• What you should do: For every line below, restate it exactly and drop the images.
----------
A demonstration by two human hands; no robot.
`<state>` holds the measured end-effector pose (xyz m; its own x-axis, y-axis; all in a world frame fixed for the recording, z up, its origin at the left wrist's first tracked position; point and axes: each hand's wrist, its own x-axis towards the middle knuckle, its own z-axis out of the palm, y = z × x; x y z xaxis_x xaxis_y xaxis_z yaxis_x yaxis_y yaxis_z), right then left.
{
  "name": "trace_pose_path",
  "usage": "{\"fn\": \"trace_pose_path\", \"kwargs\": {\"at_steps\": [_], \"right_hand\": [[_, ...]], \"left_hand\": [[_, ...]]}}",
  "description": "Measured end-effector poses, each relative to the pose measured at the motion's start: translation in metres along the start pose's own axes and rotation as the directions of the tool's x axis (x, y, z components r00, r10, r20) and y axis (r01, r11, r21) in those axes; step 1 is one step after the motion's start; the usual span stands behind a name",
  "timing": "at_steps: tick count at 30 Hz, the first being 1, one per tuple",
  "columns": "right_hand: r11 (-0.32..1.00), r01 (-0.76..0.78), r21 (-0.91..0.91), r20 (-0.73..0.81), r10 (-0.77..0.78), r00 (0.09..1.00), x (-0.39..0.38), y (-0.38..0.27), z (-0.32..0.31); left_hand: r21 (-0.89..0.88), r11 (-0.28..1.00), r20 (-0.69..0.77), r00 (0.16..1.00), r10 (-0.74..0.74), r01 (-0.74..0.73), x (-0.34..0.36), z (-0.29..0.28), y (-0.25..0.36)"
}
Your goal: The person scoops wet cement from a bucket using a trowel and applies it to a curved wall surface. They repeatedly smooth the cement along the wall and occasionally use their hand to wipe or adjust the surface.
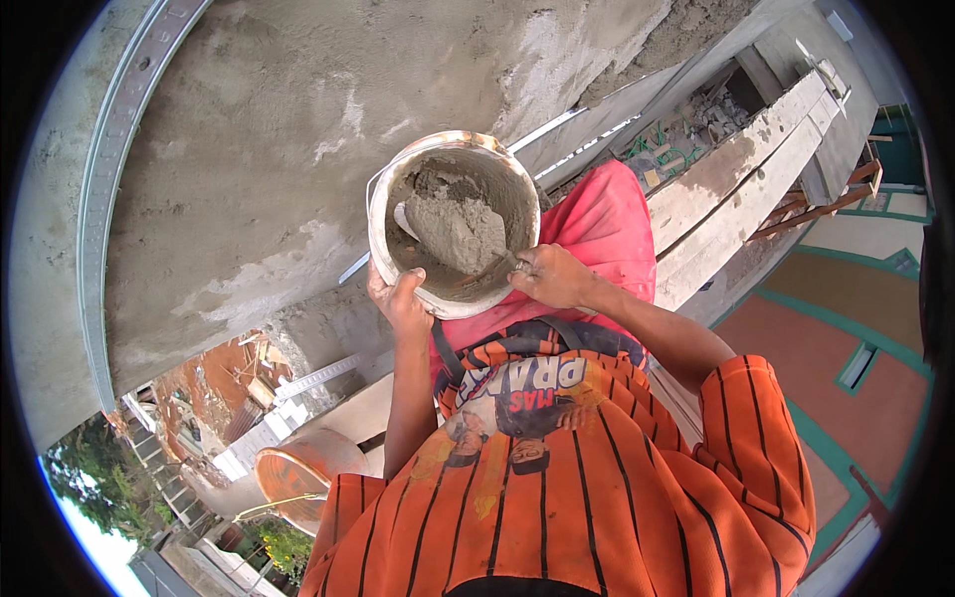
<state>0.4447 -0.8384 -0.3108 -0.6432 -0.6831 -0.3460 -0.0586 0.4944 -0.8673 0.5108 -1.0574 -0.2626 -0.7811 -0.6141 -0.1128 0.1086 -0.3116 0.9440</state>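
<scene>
A white bucket (380, 231), smeared with cement, is tilted in front of my body, its mouth toward me. Grey wet mortar (463, 181) coats its inside. My left hand (401, 298) grips the bucket's near left rim, thumb over the edge. At the near right rim my right hand (553, 277) is closed around the handle of a trowel. Its blade, inside the bucket, is heaped with mortar (458, 231), so most of the metal is hidden; only a pale edge (403, 219) shows at the left.
Beyond the bucket stands a partly damp plastered wall (269, 129) with a long metal strip (99, 189) at left. Wooden planks (736, 189) run to the right, beside rubble (711, 119). At lower left is an orange bucket (298, 473). A painted wall (836, 368) lies right.
</scene>
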Motion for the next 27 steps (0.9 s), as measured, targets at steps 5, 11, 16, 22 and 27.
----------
• Answer to the problem:
A demonstration by two human hands; no robot.
`<state>` holds the measured end-effector pose (xyz m; its own x-axis, y-axis; all in a world frame fixed for the recording, z up, its origin at the left wrist's first tracked position; point and axes: each hand's wrist, its own x-axis towards the middle knuckle, its own z-axis out of the palm, y = z × x; x y z xaxis_x xaxis_y xaxis_z yaxis_x yaxis_y yaxis_z), right then left.
{
  "name": "trace_pose_path",
  "usage": "{\"fn\": \"trace_pose_path\", \"kwargs\": {\"at_steps\": [_], \"right_hand\": [[_, ...]], \"left_hand\": [[_, ...]]}}",
  "description": "Measured end-effector poses, each relative to the pose measured at the motion's start: translation in metres along the start pose's own axes and rotation as the directions of the tool's x axis (x, y, z components r00, r10, r20) and y axis (r01, r11, r21) in those axes; step 1 is one step after the motion's start; the usual span stands behind a name",
  "timing": "at_steps: tick count at 30 Hz, the first being 1, one per tuple",
  "columns": "right_hand: r11 (-0.32..1.00), r01 (-0.76..0.78), r21 (-0.91..0.91), r20 (-0.73..0.81), r10 (-0.77..0.78), r00 (0.09..1.00), x (-0.39..0.38), y (-0.38..0.27), z (-0.32..0.31); left_hand: r21 (-0.89..0.88), r11 (-0.28..1.00), r20 (-0.69..0.77), r00 (0.16..1.00), r10 (-0.74..0.74), r01 (-0.74..0.73), x (-0.34..0.36), z (-0.29..0.28), y (-0.25..0.36)"
}
Your goal: The person scoops wet cement from a bucket using a trowel and applies it to a curved wall surface. They repeatedly smooth the cement along the wall and occasionally use their hand to wipe or adjust the surface.
<state>0.4447 -0.8384 -0.3108 -0.6432 -0.6831 -0.3460 -0.0586 0.4944 -0.8673 0.5108 -1.0574 -0.2626 -0.7811 -0.6141 -0.1128 0.1086 -0.3116 0.9440</state>
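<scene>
A white bucket (380, 231), smeared with cement, is tilted in front of my body, its mouth toward me. Grey wet mortar (463, 181) coats its inside. My left hand (401, 298) grips the bucket's near left rim, thumb over the edge. At the near right rim my right hand (553, 277) is closed around the handle of a trowel. Its blade, inside the bucket, is heaped with mortar (458, 231), so most of the metal is hidden; only a pale edge (403, 219) shows at the left.
Beyond the bucket stands a partly damp plastered wall (269, 129) with a long metal strip (99, 189) at left. Wooden planks (736, 189) run to the right, beside rubble (711, 119). At lower left is an orange bucket (298, 473). A painted wall (836, 368) lies right.
</scene>
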Motion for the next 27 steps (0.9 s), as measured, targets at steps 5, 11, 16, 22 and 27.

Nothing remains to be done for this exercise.